Brief
Please repeat the records exactly from their first line, finishing at the line containing "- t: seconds" and including it.

Extracted data
═══

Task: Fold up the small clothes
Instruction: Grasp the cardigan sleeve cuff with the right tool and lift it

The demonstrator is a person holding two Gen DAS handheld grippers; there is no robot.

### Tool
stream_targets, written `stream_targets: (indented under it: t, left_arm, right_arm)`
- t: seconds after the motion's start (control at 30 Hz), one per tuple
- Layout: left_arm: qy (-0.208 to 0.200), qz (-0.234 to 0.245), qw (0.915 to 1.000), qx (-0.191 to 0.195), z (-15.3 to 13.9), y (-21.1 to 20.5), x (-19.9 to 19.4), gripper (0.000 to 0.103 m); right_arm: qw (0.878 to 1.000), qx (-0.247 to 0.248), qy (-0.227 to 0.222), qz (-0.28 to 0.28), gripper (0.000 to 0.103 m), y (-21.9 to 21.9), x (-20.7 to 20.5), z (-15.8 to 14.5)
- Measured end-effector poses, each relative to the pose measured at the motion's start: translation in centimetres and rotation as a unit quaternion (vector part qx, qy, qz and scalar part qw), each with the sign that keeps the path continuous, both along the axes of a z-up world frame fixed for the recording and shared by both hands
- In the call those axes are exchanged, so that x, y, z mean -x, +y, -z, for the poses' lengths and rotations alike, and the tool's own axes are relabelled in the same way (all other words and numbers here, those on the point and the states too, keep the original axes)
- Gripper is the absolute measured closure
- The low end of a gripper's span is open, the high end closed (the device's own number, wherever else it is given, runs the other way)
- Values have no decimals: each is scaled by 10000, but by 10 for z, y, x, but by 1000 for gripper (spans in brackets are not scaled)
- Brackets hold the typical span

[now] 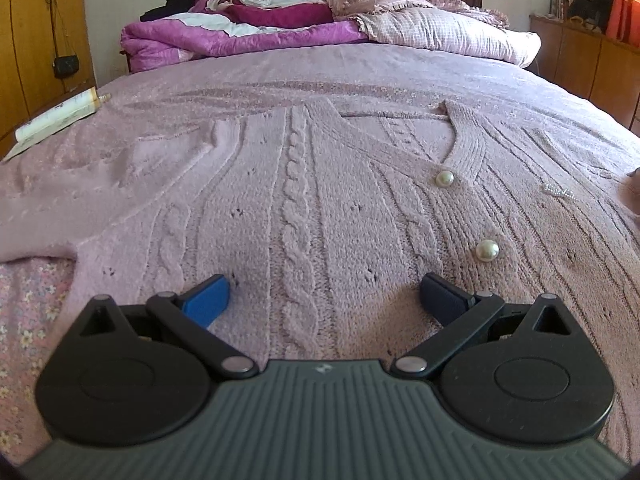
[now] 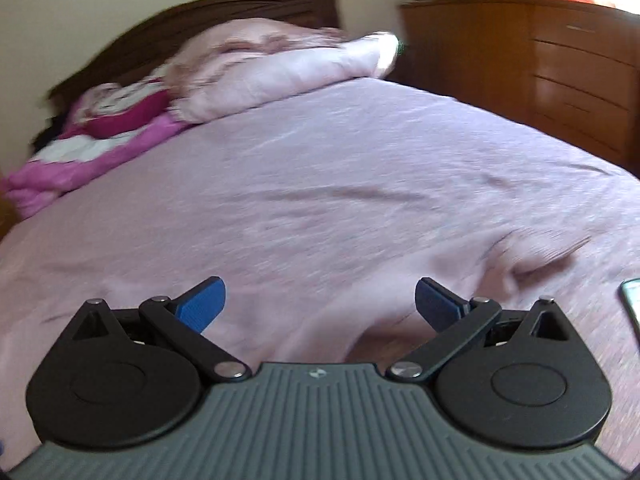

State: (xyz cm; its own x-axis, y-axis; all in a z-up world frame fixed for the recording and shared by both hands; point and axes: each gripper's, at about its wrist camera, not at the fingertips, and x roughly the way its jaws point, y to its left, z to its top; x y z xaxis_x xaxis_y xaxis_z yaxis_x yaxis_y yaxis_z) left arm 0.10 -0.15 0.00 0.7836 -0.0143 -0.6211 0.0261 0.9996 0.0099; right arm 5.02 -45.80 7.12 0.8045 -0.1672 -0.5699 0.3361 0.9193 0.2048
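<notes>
A pink cable-knit cardigan [image 1: 304,184] with pearl buttons [image 1: 487,250] lies spread flat, front up, on the pink bedspread [image 1: 320,68]. Its V-neck [image 1: 400,120] points toward the headboard and one sleeve [image 1: 60,208] stretches out to the left. My left gripper [image 1: 325,298] hovers low over the cardigan's lower body, open, with nothing between its blue fingers. The right wrist view is motion-blurred. There my right gripper [image 2: 320,304] stands open over pink fabric [image 2: 400,280], holding nothing; I cannot tell whether that fabric is the cardigan or the bedspread.
Folded magenta quilts [image 1: 224,36] and pink pillows [image 1: 420,20] are piled at the headboard. A cream tube [image 1: 60,118] lies at the bed's left edge. Wooden drawers [image 2: 560,68] stand right of the bed. A phone-like object [image 2: 632,300] lies at the right edge.
</notes>
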Motion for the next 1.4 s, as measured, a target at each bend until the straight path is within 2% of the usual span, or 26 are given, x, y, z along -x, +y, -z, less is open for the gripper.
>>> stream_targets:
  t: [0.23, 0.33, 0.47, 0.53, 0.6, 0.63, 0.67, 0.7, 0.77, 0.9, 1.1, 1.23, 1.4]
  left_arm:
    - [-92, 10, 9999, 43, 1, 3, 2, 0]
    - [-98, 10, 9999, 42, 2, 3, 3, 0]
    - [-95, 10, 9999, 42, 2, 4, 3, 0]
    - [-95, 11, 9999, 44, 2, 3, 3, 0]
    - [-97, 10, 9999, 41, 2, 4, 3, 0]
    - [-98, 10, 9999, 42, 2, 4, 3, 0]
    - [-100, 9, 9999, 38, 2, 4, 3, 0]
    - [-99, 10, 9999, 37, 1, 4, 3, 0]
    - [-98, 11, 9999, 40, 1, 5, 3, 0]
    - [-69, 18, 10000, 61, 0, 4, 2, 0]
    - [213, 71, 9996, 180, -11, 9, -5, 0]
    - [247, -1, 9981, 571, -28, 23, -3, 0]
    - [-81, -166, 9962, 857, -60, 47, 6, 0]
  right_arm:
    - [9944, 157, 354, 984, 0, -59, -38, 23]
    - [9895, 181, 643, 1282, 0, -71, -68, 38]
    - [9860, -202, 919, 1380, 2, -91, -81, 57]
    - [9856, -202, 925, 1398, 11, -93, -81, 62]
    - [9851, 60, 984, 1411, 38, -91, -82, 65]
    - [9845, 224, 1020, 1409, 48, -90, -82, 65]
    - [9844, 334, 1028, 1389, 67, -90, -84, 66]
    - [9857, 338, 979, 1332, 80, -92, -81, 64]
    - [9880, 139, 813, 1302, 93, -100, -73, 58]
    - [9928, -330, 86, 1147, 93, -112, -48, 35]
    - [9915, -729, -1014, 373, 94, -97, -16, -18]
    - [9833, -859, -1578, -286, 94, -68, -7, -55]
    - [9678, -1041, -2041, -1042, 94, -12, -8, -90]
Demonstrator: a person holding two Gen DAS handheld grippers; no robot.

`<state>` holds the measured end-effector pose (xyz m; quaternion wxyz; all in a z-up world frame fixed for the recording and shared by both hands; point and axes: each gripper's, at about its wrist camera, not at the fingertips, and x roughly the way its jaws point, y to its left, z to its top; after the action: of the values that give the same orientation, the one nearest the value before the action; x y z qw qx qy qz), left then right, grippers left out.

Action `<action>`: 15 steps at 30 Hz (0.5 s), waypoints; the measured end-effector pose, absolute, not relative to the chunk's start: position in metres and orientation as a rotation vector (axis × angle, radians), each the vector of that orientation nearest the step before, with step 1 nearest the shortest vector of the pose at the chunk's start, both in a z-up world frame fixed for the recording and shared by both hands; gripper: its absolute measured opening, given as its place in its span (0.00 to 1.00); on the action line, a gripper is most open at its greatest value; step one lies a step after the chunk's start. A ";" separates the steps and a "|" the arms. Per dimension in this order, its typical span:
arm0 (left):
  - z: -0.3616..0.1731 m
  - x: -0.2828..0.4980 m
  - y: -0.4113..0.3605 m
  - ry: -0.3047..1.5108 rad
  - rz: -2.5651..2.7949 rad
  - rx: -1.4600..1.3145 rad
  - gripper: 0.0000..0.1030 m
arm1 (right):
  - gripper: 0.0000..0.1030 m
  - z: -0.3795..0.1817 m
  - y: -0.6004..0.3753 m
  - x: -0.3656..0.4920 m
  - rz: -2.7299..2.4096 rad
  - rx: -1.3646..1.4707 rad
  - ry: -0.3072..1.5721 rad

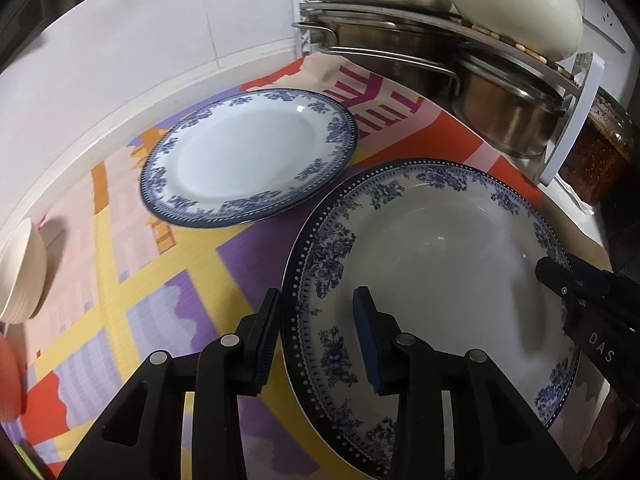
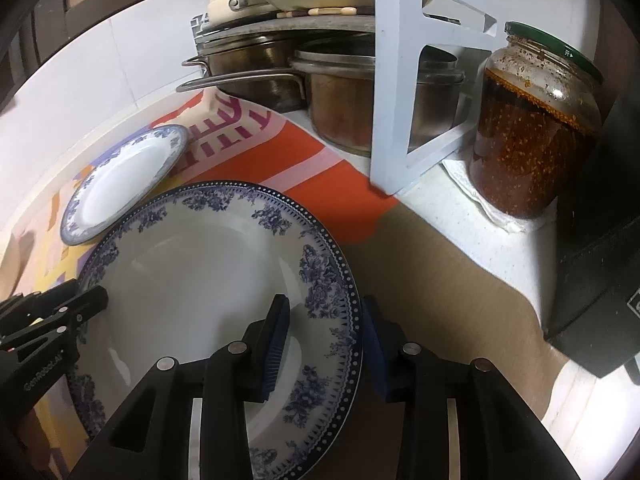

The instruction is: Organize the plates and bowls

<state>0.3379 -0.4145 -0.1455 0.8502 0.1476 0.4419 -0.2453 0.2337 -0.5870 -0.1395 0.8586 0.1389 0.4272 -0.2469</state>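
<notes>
Countertop mat (image 1: pixel 120 248): both grippers (image 1: pixel 316 336) (image 2: pixel 326 340) clamp lg plate (image 1: pixel 440 240) rim.

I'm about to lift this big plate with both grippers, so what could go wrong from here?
1. The left gripper and right gripper each pinch only the rim of the big plate, on opposite sides. An uneven lift could let it tilt or slip out.
2. The small plate lies right by its far edge, so a swing that way could chip both.
3. The pots and jar stand close behind and could be knocked.
</notes>
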 end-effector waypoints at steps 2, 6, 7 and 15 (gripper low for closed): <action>-0.143 0.336 -0.409 0.924 -0.510 0.311 0.35 | 0.36 -0.138 -0.582 0.232 -0.512 0.292 0.897; -0.136 0.330 -0.388 0.926 -0.488 0.285 0.35 | 0.36 -0.130 -0.567 0.230 -0.491 0.276 0.897; -0.133 0.329 -0.382 0.924 -0.480 0.277 0.35 | 0.36 -0.128 -0.564 0.230 -0.487 0.271 0.896; -0.108 0.312 -0.336 0.888 -0.425 0.240 0.35 | 0.36 -0.108 -0.525 0.225 -0.432 0.242 0.875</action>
<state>0.3119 -0.3356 -0.1078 0.8744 0.1151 0.4251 -0.2036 0.2246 -0.5250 -0.1085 0.8762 0.1157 0.4195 -0.2070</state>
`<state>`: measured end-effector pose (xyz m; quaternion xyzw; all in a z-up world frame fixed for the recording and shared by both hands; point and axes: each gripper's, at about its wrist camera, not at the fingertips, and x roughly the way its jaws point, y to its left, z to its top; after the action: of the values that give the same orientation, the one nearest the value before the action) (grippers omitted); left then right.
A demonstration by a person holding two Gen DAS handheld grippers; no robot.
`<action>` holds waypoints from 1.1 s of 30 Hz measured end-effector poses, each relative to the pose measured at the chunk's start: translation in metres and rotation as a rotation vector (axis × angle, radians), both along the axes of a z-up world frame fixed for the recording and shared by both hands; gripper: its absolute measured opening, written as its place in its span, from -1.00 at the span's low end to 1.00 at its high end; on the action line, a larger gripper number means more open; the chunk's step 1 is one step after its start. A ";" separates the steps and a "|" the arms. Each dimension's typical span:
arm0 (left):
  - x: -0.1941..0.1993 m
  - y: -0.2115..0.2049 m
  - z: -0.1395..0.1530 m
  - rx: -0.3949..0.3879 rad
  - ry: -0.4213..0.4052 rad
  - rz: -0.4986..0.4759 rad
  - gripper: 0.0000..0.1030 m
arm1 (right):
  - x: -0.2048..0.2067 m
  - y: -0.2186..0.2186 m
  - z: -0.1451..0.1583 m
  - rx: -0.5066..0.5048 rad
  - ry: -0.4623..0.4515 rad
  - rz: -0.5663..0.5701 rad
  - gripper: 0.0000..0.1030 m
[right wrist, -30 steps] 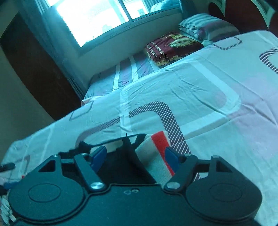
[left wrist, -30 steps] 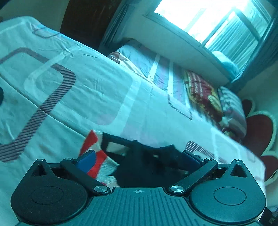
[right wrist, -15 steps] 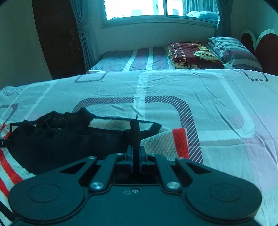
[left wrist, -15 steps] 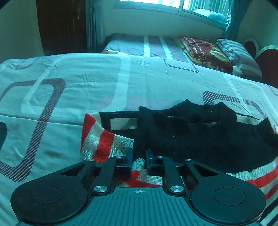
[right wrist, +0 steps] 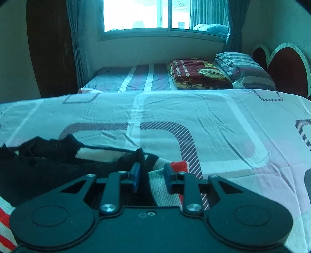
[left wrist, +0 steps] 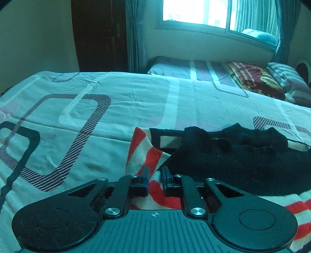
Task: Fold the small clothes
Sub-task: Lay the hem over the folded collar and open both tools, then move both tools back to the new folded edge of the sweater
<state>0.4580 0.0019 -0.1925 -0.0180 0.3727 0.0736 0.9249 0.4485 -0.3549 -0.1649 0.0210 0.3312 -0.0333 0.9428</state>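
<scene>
A small knitted garment, black with red and white stripes (left wrist: 233, 161), lies on the patterned bedsheet (left wrist: 116, 109). In the left wrist view my left gripper (left wrist: 155, 175) sits over its striped left edge, jaws slightly apart, cloth lying between them. In the right wrist view the same garment (right wrist: 48, 167) lies left and under my right gripper (right wrist: 151, 175). Its jaws stand apart over the black fold and the striped right corner (right wrist: 178, 165), not pinching it.
Beyond the bed lies a second bed with a striped sheet (right wrist: 136, 77), a maroon folded blanket (right wrist: 196, 74) and a striped pillow (right wrist: 243, 68). A heart-shaped headboard (right wrist: 287, 64) stands at right. A dark door (left wrist: 99, 35) and a window (right wrist: 145, 15) are behind.
Both grippers were shut on the garment's edges half a second ago; now both jaws have parted and the cloth lies loose on the bed. Both views have drawn back slightly.
</scene>
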 end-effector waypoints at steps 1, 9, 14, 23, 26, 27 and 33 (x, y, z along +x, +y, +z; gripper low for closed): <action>-0.005 -0.002 0.005 -0.007 -0.009 -0.003 -0.75 | -0.007 0.002 0.006 0.008 -0.011 0.005 -0.30; -0.047 -0.059 0.024 -0.046 -0.033 -0.213 -0.74 | -0.059 0.069 0.008 0.051 0.017 0.195 -0.29; -0.061 -0.062 -0.008 -0.003 -0.023 -0.198 -0.73 | -0.064 0.104 -0.025 -0.126 0.078 0.227 -0.32; -0.089 -0.058 0.010 0.046 -0.039 -0.200 -0.73 | -0.083 0.098 -0.007 0.007 0.027 0.193 -0.18; -0.088 -0.052 -0.001 0.034 -0.012 -0.184 -0.69 | -0.094 0.113 -0.009 0.021 0.025 0.216 -0.17; -0.087 -0.049 -0.001 0.010 -0.007 -0.167 -0.68 | -0.094 0.117 -0.012 0.014 0.031 0.213 -0.17; -0.084 -0.042 0.000 -0.044 0.035 -0.149 -0.66 | -0.090 0.132 -0.024 -0.096 0.061 0.228 -0.10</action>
<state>0.3742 -0.0404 -0.1921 -0.0092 0.3905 -0.0033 0.9205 0.3589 -0.2226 -0.1889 -0.0630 0.3577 0.0574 0.9299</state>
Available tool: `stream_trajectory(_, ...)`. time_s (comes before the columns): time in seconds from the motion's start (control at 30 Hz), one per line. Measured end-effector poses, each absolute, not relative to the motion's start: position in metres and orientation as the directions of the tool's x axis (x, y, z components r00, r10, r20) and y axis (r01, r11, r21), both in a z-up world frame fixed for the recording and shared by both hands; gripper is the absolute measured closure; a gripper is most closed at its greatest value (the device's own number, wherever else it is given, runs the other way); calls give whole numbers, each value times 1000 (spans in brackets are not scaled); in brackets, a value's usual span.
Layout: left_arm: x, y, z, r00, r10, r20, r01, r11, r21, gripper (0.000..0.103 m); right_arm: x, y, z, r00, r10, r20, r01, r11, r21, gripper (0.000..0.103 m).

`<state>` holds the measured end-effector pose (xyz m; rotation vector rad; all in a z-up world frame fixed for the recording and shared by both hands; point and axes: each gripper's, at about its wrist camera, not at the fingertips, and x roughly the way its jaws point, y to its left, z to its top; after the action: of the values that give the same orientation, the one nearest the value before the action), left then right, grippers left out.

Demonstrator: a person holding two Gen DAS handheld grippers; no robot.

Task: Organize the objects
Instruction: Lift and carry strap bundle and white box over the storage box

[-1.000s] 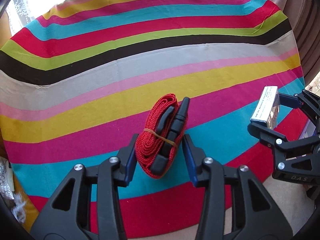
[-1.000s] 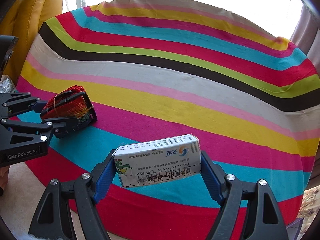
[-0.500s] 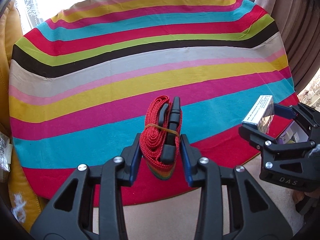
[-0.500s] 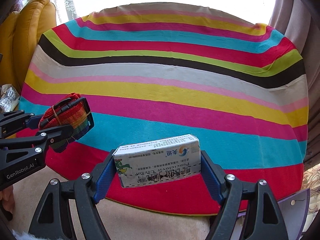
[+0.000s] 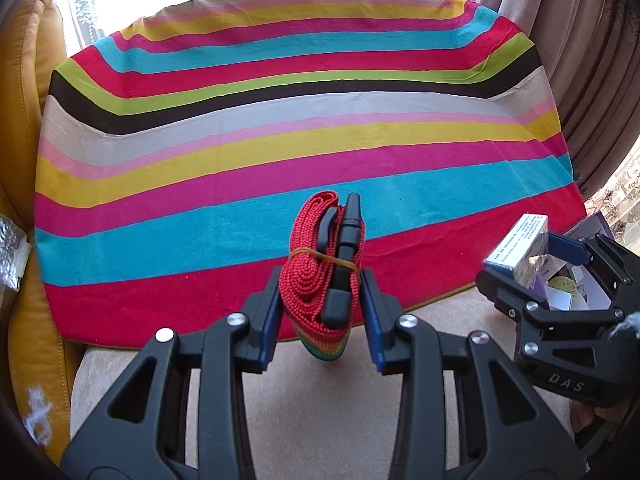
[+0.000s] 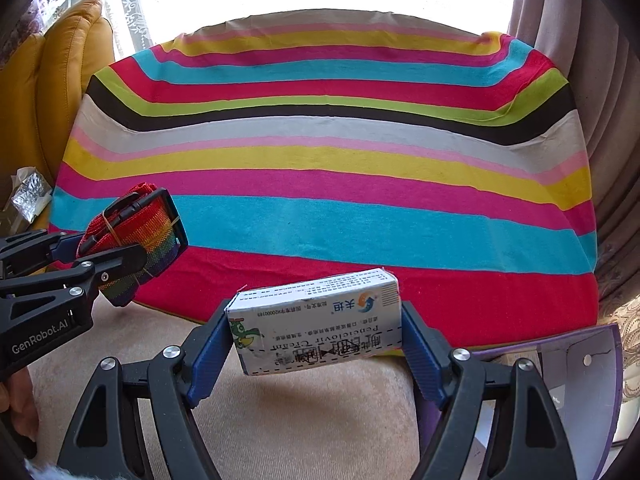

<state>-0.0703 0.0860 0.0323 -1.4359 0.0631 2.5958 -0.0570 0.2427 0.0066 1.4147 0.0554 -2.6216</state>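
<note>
The left gripper (image 5: 320,312) has its jaws clamped on a rolled red strap (image 5: 320,268), a luggage-type belt with a black plastic buckle (image 5: 347,248) folded in and a thin rubber band (image 5: 320,257) around the bundle. It hangs in the air past the near edge of the striped cloth (image 5: 280,140), over the beige surface (image 5: 312,420) below. From the right wrist view the rainbow-woven end of the same bundle (image 6: 156,232) shows beyond the jaws.

I'd judge the strap light and soft: webbing that gives under pressure, so the jaws bite in rather than slip. The band keeps the coils together, and the grip sits below it, across the thick middle of the roll, which looks the sensible place. The buckle is the only hard part and could skid on a pad.

The right gripper (image 6: 316,344) holds a cream carton (image 6: 316,320), a small white medicine box, end to end between its blue pads, jaws spread wide and pressing on both short ends. It too is lifted clear of the cloth. I'd expect it to be very light and thin-walled, easily dented. It sits a little tilted.

A purple box (image 6: 580,380) stands open at the right, with small items inside that I can't make out.

Count: one strap bundle, one buckle visible, one rubber band, one carton, one purple box, two grippers.
</note>
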Motion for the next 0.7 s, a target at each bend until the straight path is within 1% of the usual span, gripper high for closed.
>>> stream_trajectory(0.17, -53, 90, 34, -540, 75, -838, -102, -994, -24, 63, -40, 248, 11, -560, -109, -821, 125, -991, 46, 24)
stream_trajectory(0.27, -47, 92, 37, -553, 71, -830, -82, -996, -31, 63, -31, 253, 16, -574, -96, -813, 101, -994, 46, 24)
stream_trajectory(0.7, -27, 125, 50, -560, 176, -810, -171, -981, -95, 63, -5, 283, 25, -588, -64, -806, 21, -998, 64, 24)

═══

Answer space
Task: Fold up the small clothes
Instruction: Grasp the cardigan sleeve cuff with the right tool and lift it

The demonstrator is a person holding two Gen DAS handheld grippers; there is no robot.

### Tool
stream_targets, written `stream_targets: (indented under it: t, left_arm, right_arm)`
- t: seconds after the motion's start (control at 30 Hz), one per tuple

The exercise asks for nothing more than this.